Nos vemos, entonces, ante una afirmación de mayor rigor de la propia materialidad de la realidad, trigenérica: corpórea, sensible-psicológica y racional. En efecto, la prótesis no suple ni destruye la materia, sino que la reconfigura. El abrigo sigue siendo tela, el lente sigue siendo vidrio, la computadora sigue siendo silicio, pero también, mucho más que eso. Por su parte, la virtualidad no es inmaterial; es materia organizada de otra forma. El archivo digital no flota en el aire, se encuentra en servidores, cables, campos electromagnéticos. La ilusión de lo inmaterial es uno de los fraudes cognitivos del capitalismo pletórico, que quiere hacernos creer que el conocimiento, el arte, la comunicación, pueden existir sin cuerpo, sin lugar, sin costo, en el colmo de la ilusión relativista. Pero sabemos que, en realidad, toda institución, toda prótesis, toda ficción, requiere un anclaje material.
Las implicaciones de este planteamiento son profundas. En primer lugar, desmitifica el transhumanismo. La idea de que el hombre puede trascender su condición biológica, que no es precisamente nueva, sino una versión secularizada del mito del progreso ilimitado, se esfuma ante la evidencia de que el Homo Institutionalis, en lugar de trascender la materia, busca operar con ella de forma más eficaz, ampliar la capacidad de operación del material humano, no sólo al cuerpo, a través de instituciones. La inmortalidad digital, los cerebros en cubetas, las conciencias subidas a la nube, son todas ficciones que ignoran que la persona no es un dato, ni mucho menos un texto, sino una construcción racional humana compleja que solo existe en relación con otras instituciones. Sin lenguaje, sin crítica, sin marco normativo, no hay persona, aunque el cerebro y los demás órganos funcionen.
En segundo lugar, deshace la idea de progreso como acumulación de tecnología, para apuntar más bien al incremento de la capacidad humana de cuestionar las instituciones que la generan. Así, por ejemplo, la computadora sólo constituye una manifestación de progreso si se usa principalmente para ampliar la crítica, la definición, la conceptualización. Y es que no se trata de apreciar un objeto al margen de su función y usos, sino integrado institucionalmente.

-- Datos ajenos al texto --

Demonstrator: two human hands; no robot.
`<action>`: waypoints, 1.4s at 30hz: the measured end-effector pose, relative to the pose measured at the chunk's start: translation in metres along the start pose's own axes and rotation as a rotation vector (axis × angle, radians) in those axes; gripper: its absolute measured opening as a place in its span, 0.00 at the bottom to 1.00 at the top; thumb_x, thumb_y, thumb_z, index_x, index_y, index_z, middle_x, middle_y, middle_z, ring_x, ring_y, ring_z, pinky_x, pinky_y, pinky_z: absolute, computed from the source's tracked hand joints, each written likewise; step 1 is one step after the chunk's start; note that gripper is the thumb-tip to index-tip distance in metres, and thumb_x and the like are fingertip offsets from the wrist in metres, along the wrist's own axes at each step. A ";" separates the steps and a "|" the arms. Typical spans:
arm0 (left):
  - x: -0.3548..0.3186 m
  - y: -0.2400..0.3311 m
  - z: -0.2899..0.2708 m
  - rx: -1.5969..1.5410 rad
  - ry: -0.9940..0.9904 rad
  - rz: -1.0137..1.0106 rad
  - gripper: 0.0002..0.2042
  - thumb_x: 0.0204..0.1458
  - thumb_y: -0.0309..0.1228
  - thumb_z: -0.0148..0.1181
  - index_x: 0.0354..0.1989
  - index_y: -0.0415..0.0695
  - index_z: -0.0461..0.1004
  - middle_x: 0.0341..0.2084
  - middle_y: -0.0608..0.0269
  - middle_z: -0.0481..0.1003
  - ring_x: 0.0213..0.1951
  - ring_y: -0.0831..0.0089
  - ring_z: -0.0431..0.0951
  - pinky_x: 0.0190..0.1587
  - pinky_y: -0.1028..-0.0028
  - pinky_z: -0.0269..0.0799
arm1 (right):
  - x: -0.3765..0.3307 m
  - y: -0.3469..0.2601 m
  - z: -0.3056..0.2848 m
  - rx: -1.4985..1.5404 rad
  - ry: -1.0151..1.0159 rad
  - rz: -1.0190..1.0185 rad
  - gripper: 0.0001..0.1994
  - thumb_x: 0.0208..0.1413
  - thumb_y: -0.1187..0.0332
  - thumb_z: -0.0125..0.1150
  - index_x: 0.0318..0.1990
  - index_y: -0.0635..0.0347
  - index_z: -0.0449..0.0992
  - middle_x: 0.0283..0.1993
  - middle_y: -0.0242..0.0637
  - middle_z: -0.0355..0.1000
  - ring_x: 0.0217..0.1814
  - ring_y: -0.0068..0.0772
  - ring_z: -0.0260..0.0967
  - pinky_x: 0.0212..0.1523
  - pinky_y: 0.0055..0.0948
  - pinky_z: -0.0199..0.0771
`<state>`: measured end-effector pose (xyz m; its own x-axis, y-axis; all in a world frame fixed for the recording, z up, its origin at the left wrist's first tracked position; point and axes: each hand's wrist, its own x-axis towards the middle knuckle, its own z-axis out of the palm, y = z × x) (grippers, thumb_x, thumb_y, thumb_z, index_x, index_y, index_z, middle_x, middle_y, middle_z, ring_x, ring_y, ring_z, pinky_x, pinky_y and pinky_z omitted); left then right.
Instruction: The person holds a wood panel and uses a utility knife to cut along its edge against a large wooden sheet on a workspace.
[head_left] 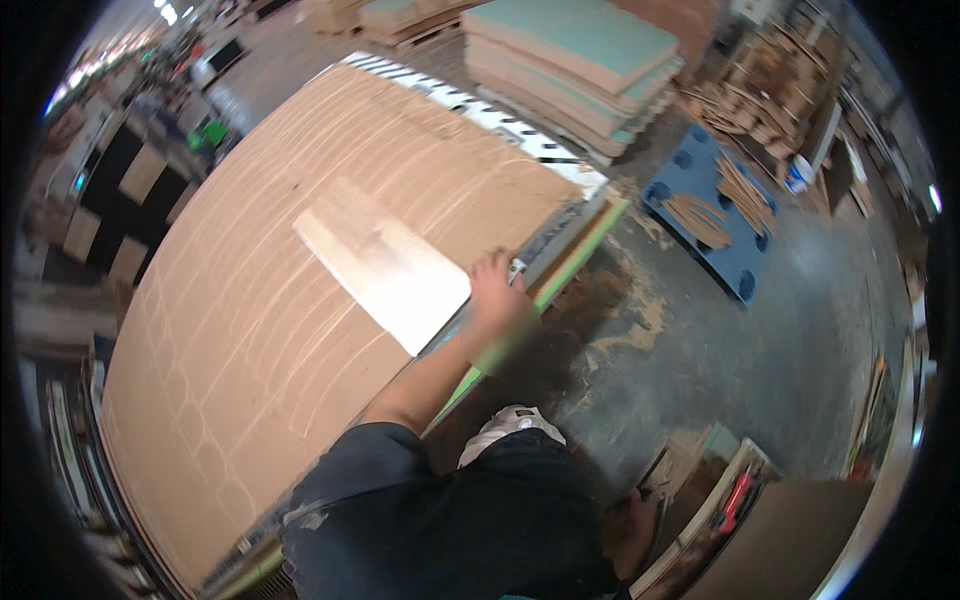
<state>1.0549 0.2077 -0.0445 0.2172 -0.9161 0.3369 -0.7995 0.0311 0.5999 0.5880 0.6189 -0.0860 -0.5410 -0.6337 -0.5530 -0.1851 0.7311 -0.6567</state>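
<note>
My left hand (493, 290) is at the near edge of a large brown-topped table, beside the rounded corner of a pale wooden panel (400, 290). Its fingers are bent and close together. A small shiny metal piece (516, 268) shows by the thumb, and what the fingers close on is hidden. The panel lies flat on the tabletop (240, 300), which is marked with many curved light lines. Low on my right, my right hand (632, 520) hangs in shadow beside some upright boards (690, 500); its fingers are too dark to make out.
A red tool (737, 495) rests among the boards at lower right. On the floor, a blue pallet (715, 240) carries thin curved brown strips (745, 195). Beyond the table stand stacked green-topped sheets (575, 45). A scrap pile (770, 90) and white bucket (799, 175) are farther right.
</note>
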 end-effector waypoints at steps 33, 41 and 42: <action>0.020 -0.057 -0.019 0.541 0.104 -0.856 0.46 0.70 0.66 0.50 0.87 0.48 0.53 0.85 0.28 0.44 0.87 0.38 0.40 0.86 0.43 0.31 | 0.378 -0.335 0.015 -0.383 -0.439 -0.422 0.22 0.68 0.62 0.75 0.60 0.55 0.70 0.35 0.33 0.75 0.31 0.27 0.73 0.36 0.32 0.76; 0.075 -0.004 0.054 0.613 0.153 -0.987 0.44 0.70 0.65 0.49 0.88 0.52 0.53 0.86 0.33 0.46 0.87 0.41 0.41 0.86 0.44 0.31 | 0.462 -0.415 -0.049 -0.358 -0.427 -0.373 0.21 0.68 0.67 0.73 0.61 0.54 0.67 0.37 0.36 0.77 0.35 0.28 0.76 0.38 0.32 0.77; 0.078 -0.002 0.057 0.621 0.169 -1.011 0.43 0.70 0.64 0.49 0.88 0.54 0.53 0.86 0.35 0.46 0.87 0.42 0.42 0.86 0.44 0.32 | 0.474 -0.418 -0.052 -0.355 -0.433 -0.381 0.22 0.69 0.69 0.72 0.63 0.54 0.66 0.38 0.36 0.77 0.36 0.29 0.77 0.39 0.33 0.78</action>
<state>1.0415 0.1136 -0.0610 0.9364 -0.3492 0.0337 -0.3482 -0.9134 0.2109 0.3660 0.0257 -0.0470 -0.0212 -0.8538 -0.5202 -0.5958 0.4286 -0.6792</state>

Sin instituciones, no hay prótesis. Sin criterios compartidos, no hay tecnología. Sin racionalidad abstracta, no hay computadoras. La prótesis no es un fenómeno biológico; es un fenómeno institucional. Somos lo que hemos construido. Y lo que hemos construido no es artificial: es real, material, institucional, humano.
Referencias bibliográficas:
– Simondon, G. (1958). Du mode d’existence des objets techniques. París: Aubier.
– Clark, A. & Chalmers, D. (1998). The Extended Mind. Analysis.
– Latour, B. (1992). Where are the Missing Masses? The Sociology of a Few Mundane Artifacts. En Shaping Technology/Building Society. MIT Press.
– Leroi-Gourhan, A. (1964). El gesto y la palabra. Madrid: Taurus, 1993.
– Lévi-Strauss, C. (1955). Tristes trópicos. México: FCE, 1989.
– McLuhan, M. (1964). Understanding Media: The Extensions of Man. Nueva York: McGraw-Hill.
– Simondon, G. (1958). Du mode d’existence des objets techniques. París: Aubier.
– Penrose, Roger (1989). La nueva mente del emperador. Debolsillo.
– Taylor, T. (2010). The Artificial Ape: How Technology Changed the Course of Human Evolution. Londres: Bloomsbury.